Cette concentration met en lumière une poignée d'auteurs présents sur plusieurs listes. Parmi les favoris, trois romanciers concourent sur 4 prix, dont le Goncourt: Sarah Chiche avec Saturne (Seuil), Hervé Le Tellier avec L'anomalie (Gallimard) et Irène Frain avec Un crime sans importance (Seuil). Sept écrivains sont en lice pour trois prix.

Madrigall en majesté
 
Les sélections par groupes éditoriaux


Madrigall reste, cette année encore, le groupe avec le plus grand nombre de romans retenus. Gallimard et P.O.L s'adjugent cinq titres chacun tandis que Flammarion en place deux. A noter que Yoga d'Emmanuel Carrère (P.O.L) est le seul titre sélectionné parmi les 55 romans à se classer actuellement dans le Top 20 des meilleures ventes. Chez Hachette Livre, quand Stock et Grasset défendent quatre romans chacun, Fayard, Calmann-Lévy et Lattès affichent un titre chacun. Chez cette dernière maison d'édition, le seul roman, Une piscine dans le désert de Diane Mazloum, arrive en force puisqu'il concourt sur trois récompenses: le Femina, le Médicis et le Renaudot.

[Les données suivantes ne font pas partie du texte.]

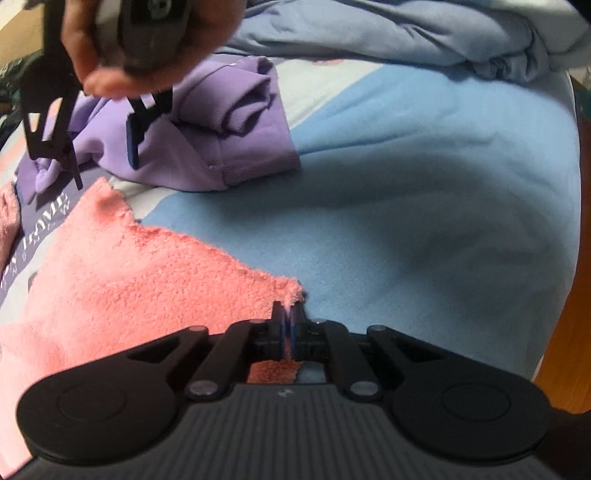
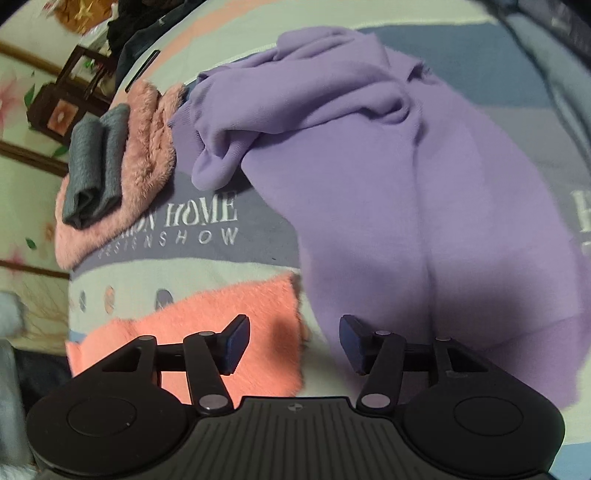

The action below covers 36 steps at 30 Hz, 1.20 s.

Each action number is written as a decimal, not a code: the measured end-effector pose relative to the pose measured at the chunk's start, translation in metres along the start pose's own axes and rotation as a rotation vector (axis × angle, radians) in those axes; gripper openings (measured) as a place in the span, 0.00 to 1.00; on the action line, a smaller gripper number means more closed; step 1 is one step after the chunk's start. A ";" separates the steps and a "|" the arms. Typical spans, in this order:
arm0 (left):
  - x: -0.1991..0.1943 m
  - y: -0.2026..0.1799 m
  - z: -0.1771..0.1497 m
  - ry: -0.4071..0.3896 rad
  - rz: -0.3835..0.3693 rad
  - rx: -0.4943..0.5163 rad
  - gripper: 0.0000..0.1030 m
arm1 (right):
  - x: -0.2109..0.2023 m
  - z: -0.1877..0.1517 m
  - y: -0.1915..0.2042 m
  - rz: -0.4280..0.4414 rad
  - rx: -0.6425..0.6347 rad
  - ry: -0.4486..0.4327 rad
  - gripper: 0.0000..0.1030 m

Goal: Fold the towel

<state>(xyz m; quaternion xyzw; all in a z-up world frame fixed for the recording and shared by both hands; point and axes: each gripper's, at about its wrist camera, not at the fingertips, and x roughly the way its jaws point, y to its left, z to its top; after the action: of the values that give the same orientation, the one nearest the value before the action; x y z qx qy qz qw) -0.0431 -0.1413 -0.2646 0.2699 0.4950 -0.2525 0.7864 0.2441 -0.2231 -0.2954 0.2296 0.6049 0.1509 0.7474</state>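
A fluffy pink towel [image 1: 122,280] lies spread on the bed, filling the lower left of the left wrist view. My left gripper [image 1: 288,325] is shut on the towel's near right corner. In the right wrist view the same pink towel [image 2: 221,332] shows below the open right gripper [image 2: 293,343], whose left finger hovers over the towel's edge with nothing held. The right gripper [image 1: 103,147] also appears at the upper left of the left wrist view, held by a hand [image 1: 122,48] above the towel's far corner.
A crumpled purple sweatshirt [image 2: 424,184] lies just beyond the towel. Folded pink and grey towels [image 2: 110,166] are stacked at the bed's far left. Light blue bedding [image 1: 424,203] spreads to the right, and a bunched blue blanket [image 1: 406,33] lies at the back.
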 end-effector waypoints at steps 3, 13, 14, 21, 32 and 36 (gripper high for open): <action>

Chez Média Participations, le Seuil incrit pas moins de quatre romans tandis que L'Olivier, éditeur du Goncourt l'an dernier, compte notamment sur Jean-Pierre Martin (Les fous), en lice pour le Goncourt et le Médicis.

De beaux démarrages

Les primo-romanciers payent les pots cassés de cette rentrée littéraire marquée par la crise sanitaire. Seuls cinq se sont glissés sur les récompenses les plus prestigieuses. Parmi eux, Hugo Lindenberg avec Un jour ce sera vide, paru chez Bourgois. Une bonne nouvelle pour cette maison d'édition qui a présenté cette année sa première rentrée littéraire française depuis l'arrivée de Clément Ribes. La manufacture de livres réussit à faire figurer son seul roman de la rentrée signé par le primo-romancier, Laurent Petitmangin (Ce qu'il faut de nuit), déjà lauréat du prix Stanislas.

Les deuxièmes sélections des grands prix tombent dès jeudi 1er octobre avec le Renaudot. Les jurées du Femina ainsi que le jury du Médicis dévoileront leurs deuxièmes listes le lendemain.